Navitron Renewable Energy and Sustainability Forum

WIND TURBINES => Wind Turbines and associated systems => Topic started by: heatherhopper on December 21, 2018, 12:03:28 PM

Title: Turbine generation in odd weather conditions
Post by: heatherhopper on December 21, 2018, 12:03:28 PM
A question for all turbine operators and/or meteorologists about the unusual weather we (and I imagine a few others) experienced last Saturday - we have only just had our phone/BB line re-strung (down due to the weather) so this is bit after the fact.

Short version of the weather conditions - very windy with bouts of freezing rain throughout the day.

Interestingly (perhaps annoyingly might be a better description as we should not be on battery power during a gale!) our turbine simply stopped generating for a couple of periods during the day and I would like to know the likely reason. Was it simply an equipment malfunction due to being iced-up or could this be related to layered air masses of different density?  This has happened a couple of times in the past for quite short periods in similar conditions but I have not been around to observe the circumstances so gave it little more thought. This time I was around but a bit pre-occupied with a heating system failure that took precedence so my observations were largely just in passing.

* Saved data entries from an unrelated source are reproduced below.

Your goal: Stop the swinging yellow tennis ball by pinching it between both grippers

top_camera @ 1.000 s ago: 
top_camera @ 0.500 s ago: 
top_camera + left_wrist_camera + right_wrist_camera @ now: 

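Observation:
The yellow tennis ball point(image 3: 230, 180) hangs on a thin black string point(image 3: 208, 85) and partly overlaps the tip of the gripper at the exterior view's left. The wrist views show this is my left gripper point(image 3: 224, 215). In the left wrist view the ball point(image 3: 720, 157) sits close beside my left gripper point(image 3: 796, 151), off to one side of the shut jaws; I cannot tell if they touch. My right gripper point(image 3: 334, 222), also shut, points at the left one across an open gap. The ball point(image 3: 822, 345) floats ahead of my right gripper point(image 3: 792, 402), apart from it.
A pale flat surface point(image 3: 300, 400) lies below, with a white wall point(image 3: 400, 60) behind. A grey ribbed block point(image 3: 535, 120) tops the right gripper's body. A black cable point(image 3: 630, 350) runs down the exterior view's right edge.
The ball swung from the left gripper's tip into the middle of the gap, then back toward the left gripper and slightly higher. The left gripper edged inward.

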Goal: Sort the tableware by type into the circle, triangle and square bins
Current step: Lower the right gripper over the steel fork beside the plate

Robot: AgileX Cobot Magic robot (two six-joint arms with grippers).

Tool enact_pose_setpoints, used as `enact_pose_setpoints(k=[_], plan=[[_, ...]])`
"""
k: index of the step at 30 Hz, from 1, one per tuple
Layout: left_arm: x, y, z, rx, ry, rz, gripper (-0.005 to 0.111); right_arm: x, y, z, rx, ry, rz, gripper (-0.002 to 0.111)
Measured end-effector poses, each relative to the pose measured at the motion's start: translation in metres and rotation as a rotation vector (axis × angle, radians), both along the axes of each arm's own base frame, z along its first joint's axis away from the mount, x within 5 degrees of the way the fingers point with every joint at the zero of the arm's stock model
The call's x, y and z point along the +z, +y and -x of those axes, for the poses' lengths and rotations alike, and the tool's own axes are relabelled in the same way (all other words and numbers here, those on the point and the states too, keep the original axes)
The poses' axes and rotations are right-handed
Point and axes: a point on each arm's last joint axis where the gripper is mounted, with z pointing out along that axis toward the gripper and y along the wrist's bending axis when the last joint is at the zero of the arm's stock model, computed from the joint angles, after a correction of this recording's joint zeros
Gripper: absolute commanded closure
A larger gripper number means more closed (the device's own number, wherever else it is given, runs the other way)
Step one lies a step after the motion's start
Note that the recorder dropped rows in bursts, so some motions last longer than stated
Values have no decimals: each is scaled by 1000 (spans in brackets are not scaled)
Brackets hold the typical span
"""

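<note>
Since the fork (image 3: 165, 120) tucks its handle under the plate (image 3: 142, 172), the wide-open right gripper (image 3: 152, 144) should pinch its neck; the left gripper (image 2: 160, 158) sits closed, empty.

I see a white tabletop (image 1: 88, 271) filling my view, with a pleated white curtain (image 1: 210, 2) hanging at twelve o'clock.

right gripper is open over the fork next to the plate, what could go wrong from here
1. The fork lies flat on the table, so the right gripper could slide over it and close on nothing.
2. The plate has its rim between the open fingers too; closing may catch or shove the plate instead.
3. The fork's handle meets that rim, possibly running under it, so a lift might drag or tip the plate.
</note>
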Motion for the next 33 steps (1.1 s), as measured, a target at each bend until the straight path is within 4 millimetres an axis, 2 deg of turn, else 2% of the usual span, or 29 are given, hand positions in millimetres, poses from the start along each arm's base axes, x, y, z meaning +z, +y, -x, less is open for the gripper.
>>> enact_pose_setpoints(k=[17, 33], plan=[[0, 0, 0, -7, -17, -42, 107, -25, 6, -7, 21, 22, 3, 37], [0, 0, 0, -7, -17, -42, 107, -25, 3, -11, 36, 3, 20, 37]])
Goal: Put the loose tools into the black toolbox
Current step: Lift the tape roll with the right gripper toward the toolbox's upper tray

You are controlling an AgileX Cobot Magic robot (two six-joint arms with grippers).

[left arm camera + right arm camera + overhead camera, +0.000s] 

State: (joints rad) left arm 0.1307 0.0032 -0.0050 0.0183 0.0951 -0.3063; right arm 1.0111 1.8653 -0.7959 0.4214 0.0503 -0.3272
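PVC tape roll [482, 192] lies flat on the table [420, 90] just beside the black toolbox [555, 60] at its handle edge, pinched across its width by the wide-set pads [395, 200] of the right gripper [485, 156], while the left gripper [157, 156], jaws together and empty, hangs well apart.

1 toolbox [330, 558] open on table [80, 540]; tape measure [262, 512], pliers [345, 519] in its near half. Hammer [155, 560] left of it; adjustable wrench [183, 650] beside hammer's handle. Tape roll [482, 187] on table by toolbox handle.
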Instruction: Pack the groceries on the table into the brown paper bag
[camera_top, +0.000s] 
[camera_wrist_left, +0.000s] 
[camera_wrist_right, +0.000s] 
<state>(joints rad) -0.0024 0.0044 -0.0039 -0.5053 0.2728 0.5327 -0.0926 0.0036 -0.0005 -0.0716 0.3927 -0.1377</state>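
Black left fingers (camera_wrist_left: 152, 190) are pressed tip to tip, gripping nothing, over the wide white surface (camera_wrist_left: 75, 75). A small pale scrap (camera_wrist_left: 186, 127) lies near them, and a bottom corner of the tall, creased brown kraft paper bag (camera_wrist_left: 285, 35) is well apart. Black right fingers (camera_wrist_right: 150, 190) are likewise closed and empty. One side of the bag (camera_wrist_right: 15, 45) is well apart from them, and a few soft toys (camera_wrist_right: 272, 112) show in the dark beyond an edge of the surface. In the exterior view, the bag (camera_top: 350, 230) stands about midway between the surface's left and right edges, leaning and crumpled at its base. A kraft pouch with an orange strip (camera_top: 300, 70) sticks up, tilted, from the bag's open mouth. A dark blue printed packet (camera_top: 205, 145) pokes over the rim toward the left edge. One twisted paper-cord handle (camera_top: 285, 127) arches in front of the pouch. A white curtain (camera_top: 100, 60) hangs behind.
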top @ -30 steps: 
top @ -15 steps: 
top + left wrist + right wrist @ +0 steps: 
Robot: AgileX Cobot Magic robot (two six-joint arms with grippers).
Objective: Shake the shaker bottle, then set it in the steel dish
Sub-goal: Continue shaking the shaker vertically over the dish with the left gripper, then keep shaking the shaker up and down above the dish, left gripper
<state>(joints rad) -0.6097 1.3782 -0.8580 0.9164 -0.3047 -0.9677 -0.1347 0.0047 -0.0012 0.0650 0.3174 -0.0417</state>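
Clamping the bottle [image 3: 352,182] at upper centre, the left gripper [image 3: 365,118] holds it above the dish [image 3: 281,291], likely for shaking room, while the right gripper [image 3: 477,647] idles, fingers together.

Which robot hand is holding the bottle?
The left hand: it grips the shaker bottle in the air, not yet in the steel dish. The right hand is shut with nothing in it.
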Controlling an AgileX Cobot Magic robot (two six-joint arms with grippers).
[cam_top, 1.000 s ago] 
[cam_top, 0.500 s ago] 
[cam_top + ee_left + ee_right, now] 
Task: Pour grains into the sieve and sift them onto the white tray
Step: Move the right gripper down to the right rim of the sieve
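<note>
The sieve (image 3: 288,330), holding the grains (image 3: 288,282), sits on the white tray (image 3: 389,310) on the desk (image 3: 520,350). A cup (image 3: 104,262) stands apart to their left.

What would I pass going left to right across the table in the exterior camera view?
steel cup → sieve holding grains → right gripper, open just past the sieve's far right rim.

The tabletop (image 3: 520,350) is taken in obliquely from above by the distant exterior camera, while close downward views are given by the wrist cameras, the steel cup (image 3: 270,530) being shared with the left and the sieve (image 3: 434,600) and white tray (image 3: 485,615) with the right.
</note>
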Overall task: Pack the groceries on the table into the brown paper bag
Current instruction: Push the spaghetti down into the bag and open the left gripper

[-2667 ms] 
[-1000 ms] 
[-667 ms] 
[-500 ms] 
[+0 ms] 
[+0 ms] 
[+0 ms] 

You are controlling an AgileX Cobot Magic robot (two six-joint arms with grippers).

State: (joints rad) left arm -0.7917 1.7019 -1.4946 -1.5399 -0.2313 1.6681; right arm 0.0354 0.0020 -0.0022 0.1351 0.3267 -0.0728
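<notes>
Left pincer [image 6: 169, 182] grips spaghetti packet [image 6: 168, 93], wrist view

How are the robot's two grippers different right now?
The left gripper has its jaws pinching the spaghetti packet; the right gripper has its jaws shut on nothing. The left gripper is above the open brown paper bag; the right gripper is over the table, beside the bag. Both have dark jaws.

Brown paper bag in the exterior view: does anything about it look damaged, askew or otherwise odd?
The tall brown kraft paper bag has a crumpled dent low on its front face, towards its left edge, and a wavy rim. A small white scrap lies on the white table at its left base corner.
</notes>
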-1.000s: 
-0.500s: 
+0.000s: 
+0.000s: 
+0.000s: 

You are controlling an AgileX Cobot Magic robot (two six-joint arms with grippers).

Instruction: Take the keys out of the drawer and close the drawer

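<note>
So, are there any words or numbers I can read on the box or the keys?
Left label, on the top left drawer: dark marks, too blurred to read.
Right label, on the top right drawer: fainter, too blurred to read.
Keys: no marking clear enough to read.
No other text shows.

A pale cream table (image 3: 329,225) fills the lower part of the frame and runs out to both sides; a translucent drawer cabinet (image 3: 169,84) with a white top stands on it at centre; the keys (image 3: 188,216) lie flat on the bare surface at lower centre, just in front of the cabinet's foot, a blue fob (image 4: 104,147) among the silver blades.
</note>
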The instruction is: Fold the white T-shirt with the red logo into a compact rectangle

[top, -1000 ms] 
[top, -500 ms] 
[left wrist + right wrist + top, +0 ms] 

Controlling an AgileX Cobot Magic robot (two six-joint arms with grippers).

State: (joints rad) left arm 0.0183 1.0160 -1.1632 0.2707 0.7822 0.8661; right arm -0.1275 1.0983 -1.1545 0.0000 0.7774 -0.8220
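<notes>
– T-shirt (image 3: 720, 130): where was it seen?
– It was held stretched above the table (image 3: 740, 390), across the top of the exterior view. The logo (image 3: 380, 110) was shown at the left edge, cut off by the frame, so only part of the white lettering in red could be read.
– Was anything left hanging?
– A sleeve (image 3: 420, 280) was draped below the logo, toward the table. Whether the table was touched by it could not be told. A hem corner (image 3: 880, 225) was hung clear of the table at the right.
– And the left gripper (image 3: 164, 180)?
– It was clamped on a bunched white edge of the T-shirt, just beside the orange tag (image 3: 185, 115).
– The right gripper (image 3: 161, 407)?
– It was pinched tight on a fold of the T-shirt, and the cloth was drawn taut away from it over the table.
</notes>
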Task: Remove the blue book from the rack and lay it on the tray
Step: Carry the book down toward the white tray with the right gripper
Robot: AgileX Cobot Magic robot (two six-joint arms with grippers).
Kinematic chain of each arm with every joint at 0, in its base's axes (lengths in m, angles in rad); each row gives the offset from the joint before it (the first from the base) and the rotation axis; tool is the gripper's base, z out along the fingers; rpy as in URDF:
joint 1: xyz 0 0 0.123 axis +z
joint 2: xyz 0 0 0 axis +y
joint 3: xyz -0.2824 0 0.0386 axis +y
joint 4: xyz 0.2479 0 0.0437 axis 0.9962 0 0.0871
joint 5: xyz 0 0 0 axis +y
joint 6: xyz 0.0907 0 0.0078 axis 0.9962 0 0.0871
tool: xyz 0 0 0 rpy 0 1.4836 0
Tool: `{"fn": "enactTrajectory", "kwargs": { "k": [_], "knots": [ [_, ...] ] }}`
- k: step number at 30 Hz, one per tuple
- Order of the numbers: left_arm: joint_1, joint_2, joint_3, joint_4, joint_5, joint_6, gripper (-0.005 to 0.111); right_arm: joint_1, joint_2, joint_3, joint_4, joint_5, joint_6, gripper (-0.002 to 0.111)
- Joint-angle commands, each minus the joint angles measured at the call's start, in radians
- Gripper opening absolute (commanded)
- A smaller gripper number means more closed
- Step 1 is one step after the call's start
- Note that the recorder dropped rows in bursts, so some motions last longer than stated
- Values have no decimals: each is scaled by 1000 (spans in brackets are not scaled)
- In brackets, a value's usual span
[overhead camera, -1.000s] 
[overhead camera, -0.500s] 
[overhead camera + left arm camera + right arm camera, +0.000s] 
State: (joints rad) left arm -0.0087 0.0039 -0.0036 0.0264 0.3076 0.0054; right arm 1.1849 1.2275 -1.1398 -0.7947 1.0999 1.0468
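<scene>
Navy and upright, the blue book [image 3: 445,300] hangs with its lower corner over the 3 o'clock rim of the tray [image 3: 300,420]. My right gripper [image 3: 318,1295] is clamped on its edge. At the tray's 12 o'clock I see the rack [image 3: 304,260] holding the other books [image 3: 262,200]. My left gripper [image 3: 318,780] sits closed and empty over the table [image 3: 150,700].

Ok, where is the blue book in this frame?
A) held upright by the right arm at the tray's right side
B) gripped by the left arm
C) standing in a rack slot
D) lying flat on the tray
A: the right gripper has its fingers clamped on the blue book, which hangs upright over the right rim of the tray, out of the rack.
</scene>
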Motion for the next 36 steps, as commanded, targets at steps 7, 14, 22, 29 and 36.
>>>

Put simply the turbine rotor speed reduced to that I would expect to see in 0-4 mph winds and the downstream inverters etc just shutdown - this despite the wind speed remaining well in excess of 20 mph and strong enough at ground level to require fighting against. The turbine head and blades did not appear to be any more iced-up than I have seen on many other (colder, icier, snowier etc) occasions. The general impression was that there was simply insufficient wind at 9m for cut-in although blowing a hoolie at the 4m weather station and at ground level. Normal operation resumed without any significant change in wind conditions. The neighbours observed some similar behaviour from their little Bergey.

Below are a couple of graphs - turbine output and weather station plot. The anenometer unfortuntely froze solid around 16.00. The wind was easing a bit through the afternoon but still worthy of up to 6kW peak.

My head says some icing-up issue in the head from the freezing rain but we do get very odd extremes of weather conditions here. Anyone experienced anything like this or know a little bit more about air density layering possibilities?

( (

( (

Title: Re: Turbine generation in odd weather conditions
Post by: marcus on December 21, 2018, 07:26:16 PM
sounds like an intermittent shorted generator output to me - may or may not be weather related - unless the weather's affecting some kind of emergency turbine shutdown device?

Title: Re: Turbine generation in odd weather conditions
Post by: heatherhopper on December 23, 2018, 12:47:48 AM
Yes Marcus my first thought was a short of some kind. Slip rings would seem the obvious area. When I first noticed the drop in generation the voltage at the inverters (which had reverted to waiting mode by this time) was around 230v so I assumed some power delivery down the tower. I suppose this may just have been reflecting the capacitor charge though. After that inverters had shutdown when I checked and subsequently restarted themselves quite happily (twice). I have never shorted the turbine so couldn't relate that effect to what I was observing.

The turbine does not have any electrical braking system. I have been wondering if the physical brake had somehow engaged, the rope does become solid in wet freezing conditions and clanks about inside the tower making quite a din. Although it doesn't require much force to apply the brake I'm not sure it would amass enough ice to activate it. It's only an adapted Astra (or some such) disc brake and I've never used it in anything but benign winds and have no intention of trying it in a gale.

The issue only manifests itself during the very unusual type of weather we had on the day and even then not every time, perhaps once every 12-18 months. So ,whatever the fault, it is certainly weather related.

I know it seems a bit fanciful that wind velocity could be so different over 5m but often our local weather is a bit surreal. As it was the whole system appeared to behave as though the wind had simply dropped to below cut-in speed.

I guess all I can do is check all the wiring next service.